> _The problem_
For the records below, copy exactly the span that begins at the line containing "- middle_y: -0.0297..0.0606" and stops after the line containing "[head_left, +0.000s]", minus any pictures.

> _Provided records_

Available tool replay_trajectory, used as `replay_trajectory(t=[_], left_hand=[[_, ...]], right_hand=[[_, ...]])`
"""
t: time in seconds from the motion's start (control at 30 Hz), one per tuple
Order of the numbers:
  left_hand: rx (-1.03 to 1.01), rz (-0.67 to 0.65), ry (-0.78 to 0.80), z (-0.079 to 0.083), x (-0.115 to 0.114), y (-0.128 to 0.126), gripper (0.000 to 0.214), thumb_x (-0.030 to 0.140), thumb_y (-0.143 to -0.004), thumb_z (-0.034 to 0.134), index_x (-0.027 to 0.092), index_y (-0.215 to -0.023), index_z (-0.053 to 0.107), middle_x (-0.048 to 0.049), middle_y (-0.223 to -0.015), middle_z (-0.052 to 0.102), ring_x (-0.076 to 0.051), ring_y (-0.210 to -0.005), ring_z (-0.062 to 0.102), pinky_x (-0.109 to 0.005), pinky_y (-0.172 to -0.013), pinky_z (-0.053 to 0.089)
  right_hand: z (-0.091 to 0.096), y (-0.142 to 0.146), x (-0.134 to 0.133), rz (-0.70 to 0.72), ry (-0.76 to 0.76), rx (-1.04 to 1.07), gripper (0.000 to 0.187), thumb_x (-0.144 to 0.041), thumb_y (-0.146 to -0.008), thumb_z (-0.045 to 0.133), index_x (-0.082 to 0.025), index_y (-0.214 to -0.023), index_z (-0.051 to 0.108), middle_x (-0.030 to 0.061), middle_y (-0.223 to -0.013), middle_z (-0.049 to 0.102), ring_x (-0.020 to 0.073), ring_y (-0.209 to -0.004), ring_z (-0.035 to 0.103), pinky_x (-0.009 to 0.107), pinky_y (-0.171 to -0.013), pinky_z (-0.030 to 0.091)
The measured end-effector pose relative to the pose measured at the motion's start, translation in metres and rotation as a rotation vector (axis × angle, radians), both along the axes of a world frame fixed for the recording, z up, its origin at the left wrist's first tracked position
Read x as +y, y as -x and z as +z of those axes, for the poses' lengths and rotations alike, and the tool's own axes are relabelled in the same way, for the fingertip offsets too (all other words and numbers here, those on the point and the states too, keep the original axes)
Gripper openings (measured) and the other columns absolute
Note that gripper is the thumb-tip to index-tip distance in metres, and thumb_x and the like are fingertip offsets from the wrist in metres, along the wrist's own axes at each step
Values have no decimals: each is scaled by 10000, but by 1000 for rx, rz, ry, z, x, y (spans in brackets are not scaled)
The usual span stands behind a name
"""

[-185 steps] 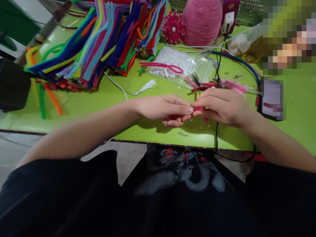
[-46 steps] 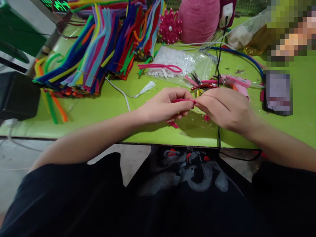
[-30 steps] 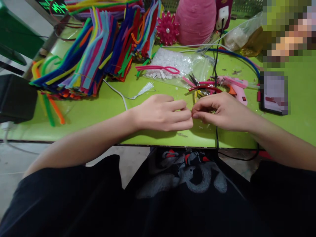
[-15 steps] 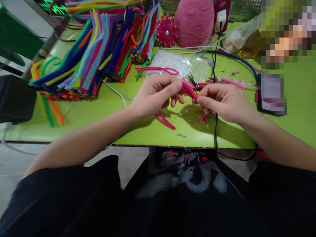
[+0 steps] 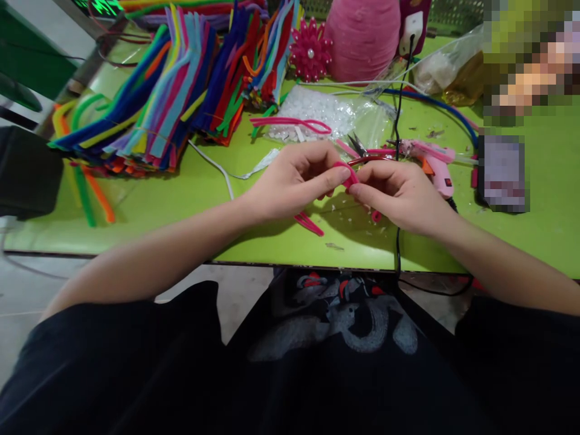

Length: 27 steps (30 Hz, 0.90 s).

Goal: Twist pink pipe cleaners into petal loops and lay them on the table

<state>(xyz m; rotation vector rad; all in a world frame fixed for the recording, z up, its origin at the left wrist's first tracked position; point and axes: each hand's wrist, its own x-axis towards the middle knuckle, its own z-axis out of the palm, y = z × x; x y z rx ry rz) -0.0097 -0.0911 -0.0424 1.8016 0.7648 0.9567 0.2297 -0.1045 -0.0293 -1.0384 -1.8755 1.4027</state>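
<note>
Both hands pinch one pink pipe cleaner piece [image 5: 348, 173] above the table, its strands partly covered by my fingers. My left hand [image 5: 306, 178] grips its left side between thumb and fingertips. From the right, my right hand [image 5: 396, 190] holds the other end, the two sets of fingertips nearly touching. Under my left hand lies a looped pink pipe cleaner [image 5: 310, 225]. Another pink loop [image 5: 292, 124] rests on a bag of clear beads [image 5: 312, 109]. Just behind the hands are scissors [image 5: 357, 146] with red handles, and a pink glue gun [image 5: 441, 172] lies beyond my right hand.
Bundles of coloured pipe cleaners [image 5: 158, 103] fill the back left of the green table [image 5: 181, 217]. A pink flower [image 5: 310, 51] leans near a large pink roll [image 5: 362, 39]. A black cable [image 5: 399, 241] crosses the table, and a phone [image 5: 502, 172] lies at right.
My hands have come closer together, and the pink piece between them now looks shorter and more bent. More of the glue gun shows beside my right hand. The view has shifted slightly.
</note>
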Motion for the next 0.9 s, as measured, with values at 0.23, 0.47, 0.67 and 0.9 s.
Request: replay_trajectory(t=[0.23, 0.47, 0.67, 0.9], left_hand=[[-7, -12, 36, 9, -6, -1, 509, 652, -1041, 816, 240, -815, 620, 15, -698, 611, -124, -622, 512, -326, -577, 384], [-97, -38, 208, 7, 0, -1, 448, 559, -1017, 860, 217, -810, 656, -3, -726, 684, -105, -596, 553, -280, -530, 373], [-143, -28, 255, 9, 4, 3, 299, 423, -901, 946, 218, -883, 729, -12, -740, 726, -110, -586, 553, -281, -509, 369], [-73, -50, 175, 11, -2, -2, 180, 272, -903, 782, 215, -807, 641, 28, -657, 568, -105, -569, 473, -279, -528, 347]], right_hand=[[6, 1, 2, 43, 66, 157, 404, -488, -981, 920, -223, -810, 668, -34, -688, 619, 109, -596, 536, 279, -562, 439], [8, -3, 0, 30, 82, 129, 358, -392, -984, 912, -226, -809, 647, -21, -699, 646, 109, -597, 569, 270, -571, 473], [6, -6, -2, 43, 40, 55, 347, -382, -1026, 865, -233, -816, 632, -13, -690, 627, 123, -590, 535, 288, -531, 388], [6, 2, -8, 49, -65, 37, 258, -284, -1031, 776, -226, -825, 631, -41, -688, 525, 105, -588, 443, 300, -524, 309]])
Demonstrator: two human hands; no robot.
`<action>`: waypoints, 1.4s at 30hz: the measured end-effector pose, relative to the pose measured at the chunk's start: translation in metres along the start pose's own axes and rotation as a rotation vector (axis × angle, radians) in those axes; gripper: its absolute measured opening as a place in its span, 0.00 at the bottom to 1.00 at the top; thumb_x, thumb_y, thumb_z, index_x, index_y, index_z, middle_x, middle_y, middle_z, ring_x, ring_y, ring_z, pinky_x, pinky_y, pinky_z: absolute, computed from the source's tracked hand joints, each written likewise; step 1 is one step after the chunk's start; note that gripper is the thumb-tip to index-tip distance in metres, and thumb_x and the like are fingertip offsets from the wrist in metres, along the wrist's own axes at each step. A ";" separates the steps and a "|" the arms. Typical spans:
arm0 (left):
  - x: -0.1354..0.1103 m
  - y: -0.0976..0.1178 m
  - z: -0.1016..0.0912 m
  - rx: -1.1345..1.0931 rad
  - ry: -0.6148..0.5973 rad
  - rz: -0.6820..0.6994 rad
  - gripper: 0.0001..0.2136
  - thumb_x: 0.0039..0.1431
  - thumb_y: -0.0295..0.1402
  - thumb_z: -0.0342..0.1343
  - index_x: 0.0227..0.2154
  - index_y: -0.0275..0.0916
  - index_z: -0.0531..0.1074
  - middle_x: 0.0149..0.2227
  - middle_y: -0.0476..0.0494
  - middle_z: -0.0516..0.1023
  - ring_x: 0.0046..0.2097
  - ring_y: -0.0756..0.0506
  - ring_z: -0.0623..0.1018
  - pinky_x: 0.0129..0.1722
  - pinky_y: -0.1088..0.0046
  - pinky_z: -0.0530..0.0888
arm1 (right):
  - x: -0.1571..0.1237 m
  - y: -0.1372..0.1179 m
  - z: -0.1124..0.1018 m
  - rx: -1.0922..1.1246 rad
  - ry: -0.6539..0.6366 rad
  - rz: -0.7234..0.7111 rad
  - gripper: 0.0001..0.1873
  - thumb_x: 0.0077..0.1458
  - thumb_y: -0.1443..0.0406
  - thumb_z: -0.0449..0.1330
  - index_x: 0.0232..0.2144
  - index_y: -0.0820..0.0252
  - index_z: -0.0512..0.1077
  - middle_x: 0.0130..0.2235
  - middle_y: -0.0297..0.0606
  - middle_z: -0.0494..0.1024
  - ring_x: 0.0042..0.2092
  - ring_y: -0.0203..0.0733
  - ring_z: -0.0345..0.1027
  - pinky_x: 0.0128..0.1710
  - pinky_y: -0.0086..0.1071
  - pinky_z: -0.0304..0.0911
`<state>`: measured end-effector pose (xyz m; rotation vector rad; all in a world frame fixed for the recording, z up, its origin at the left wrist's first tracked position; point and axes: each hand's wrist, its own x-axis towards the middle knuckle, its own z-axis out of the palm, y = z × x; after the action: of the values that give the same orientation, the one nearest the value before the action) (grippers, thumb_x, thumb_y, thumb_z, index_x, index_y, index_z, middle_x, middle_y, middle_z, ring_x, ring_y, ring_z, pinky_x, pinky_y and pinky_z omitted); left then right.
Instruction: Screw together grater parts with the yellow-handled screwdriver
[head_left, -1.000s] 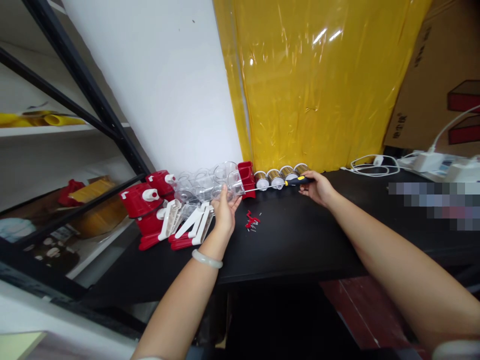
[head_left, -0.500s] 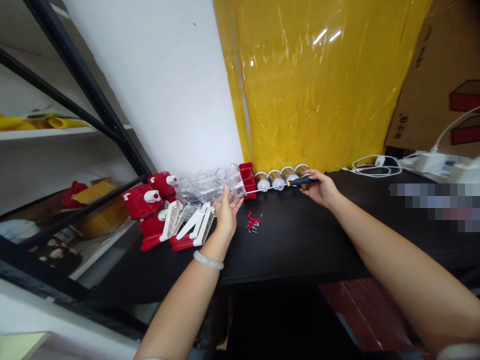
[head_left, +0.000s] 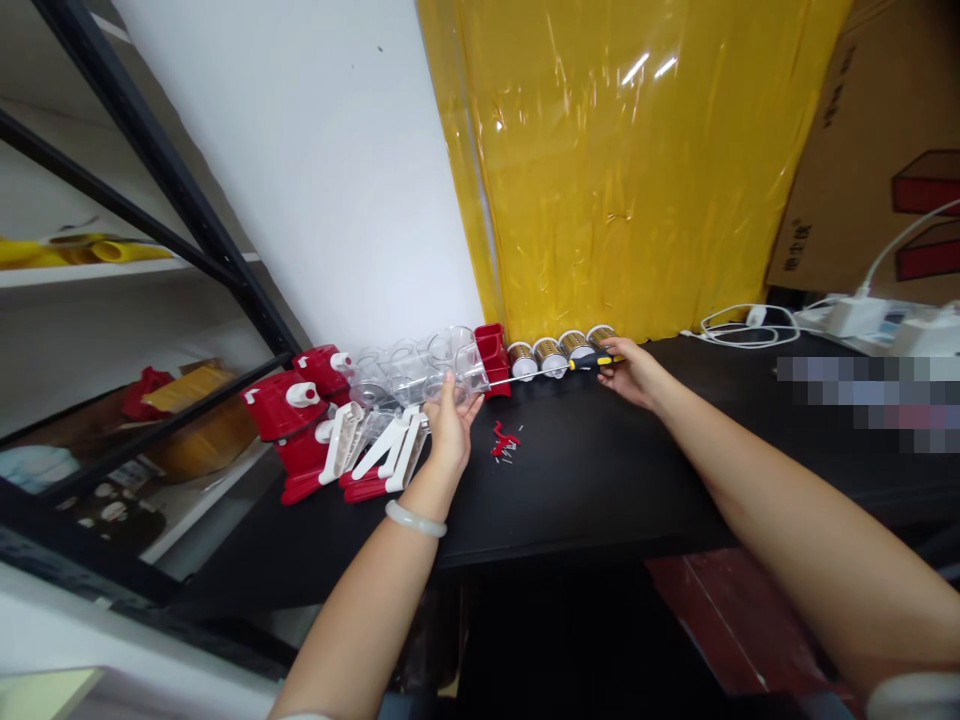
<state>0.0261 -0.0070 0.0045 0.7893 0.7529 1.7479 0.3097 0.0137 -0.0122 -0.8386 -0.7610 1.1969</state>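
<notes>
My right hand (head_left: pixel 632 374) is closed around the handle of a screwdriver (head_left: pixel 589 362), black and yellow. Its long metal shaft points left, and the tip meets the lower right edge of a clear plastic container (head_left: pixel 471 362). That container is gripped by my left hand (head_left: pixel 450 428), thumb on top and fingers underneath. A red plastic part (head_left: pixel 492 350) stands directly behind the tip. Further left, more clear containers (head_left: pixel 409 365) sit in rows. In front of my hands lie small red pieces (head_left: pixel 504 438) with several screws (head_left: pixel 507 458).
White handles (head_left: pixel 390 450) and red housings (head_left: pixel 281 405) crowd the table's left side. Metallic drums (head_left: pixel 550 356) line the yellow-covered wall. White cables (head_left: pixel 750 330) and a power strip (head_left: pixel 862 318) are at the right. A black-framed shelf (head_left: pixel 180 200) stands left.
The screwdriver's handle has turned in my right hand, so more yellow shows now. My left hand keeps its hold on the clear container. The view has shifted slightly.
</notes>
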 end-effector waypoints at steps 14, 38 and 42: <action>-0.001 0.000 0.000 0.003 -0.012 -0.003 0.18 0.53 0.43 0.65 0.38 0.40 0.64 0.37 0.43 0.78 0.35 0.46 0.81 0.42 0.65 0.77 | 0.001 0.004 0.002 -0.137 0.069 -0.008 0.09 0.49 0.64 0.63 0.27 0.55 0.64 0.16 0.25 0.62 0.18 0.31 0.54 0.22 0.27 0.61; 0.001 -0.003 -0.002 0.021 -0.025 0.040 0.19 0.53 0.43 0.65 0.38 0.40 0.64 0.37 0.43 0.77 0.34 0.47 0.81 0.39 0.66 0.78 | 0.008 0.008 -0.005 -0.249 0.093 -0.001 0.18 0.56 0.48 0.56 0.28 0.55 0.63 0.17 0.31 0.65 0.17 0.35 0.56 0.18 0.29 0.55; 0.001 -0.003 -0.002 0.024 -0.027 0.044 0.19 0.52 0.44 0.65 0.38 0.40 0.65 0.36 0.44 0.78 0.33 0.47 0.81 0.38 0.66 0.78 | 0.009 0.009 -0.005 -0.279 0.113 -0.082 0.11 0.51 0.59 0.61 0.26 0.55 0.62 0.16 0.26 0.60 0.17 0.31 0.49 0.16 0.26 0.49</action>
<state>0.0256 -0.0052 0.0010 0.8500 0.7444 1.7673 0.3112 0.0233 -0.0221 -1.0843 -0.8730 0.9746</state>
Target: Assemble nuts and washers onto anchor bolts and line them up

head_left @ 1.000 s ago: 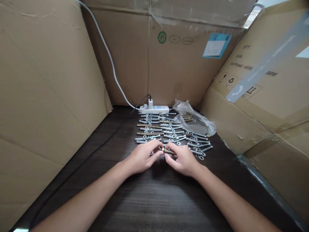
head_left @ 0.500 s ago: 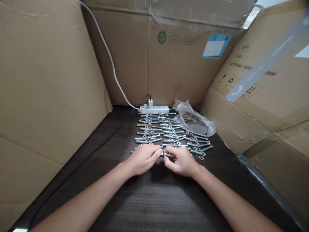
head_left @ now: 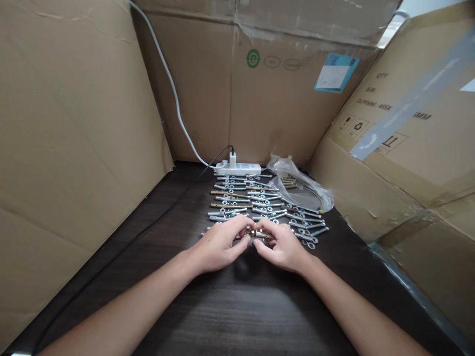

> _Response to this task_
  - middle_y: -0.0297..0.0606
  - middle_z: -0.0494..0.1024
  - ring_x: 0.0042..0.2092
  - ring_y: -0.0203..0.0733
  - ring_z: -0.0345..0.1027
  - pinky_x: 0.0128..0.1710
  - pinky_y: -0.0086..0.1071
  - pinky_z: -0.0304..0.0911
`<state>`: measured end-effector pose (xyz m; rotation vector rad; all in a world frame fixed for the recording, z up, its origin at the left wrist's first tracked position; point and axes: each hand's wrist, its own x-axis towards the middle knuckle, its own z-axis out of the palm, y = z × x; after the action: of the values that give the same orientation, the one nearest the value before the action) (grippers, thumb_x, thumb_y, thumb_z, index_x, index_y, index_z, middle_x, middle_y, middle_z, ring_x, ring_y, ring_z, pinky_x, pinky_y and pinky_z omitted); left then right.
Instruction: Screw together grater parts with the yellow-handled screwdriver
[head_left, -1.000s] 
[head_left, -0.500s] 
[head_left, +0.000s] 

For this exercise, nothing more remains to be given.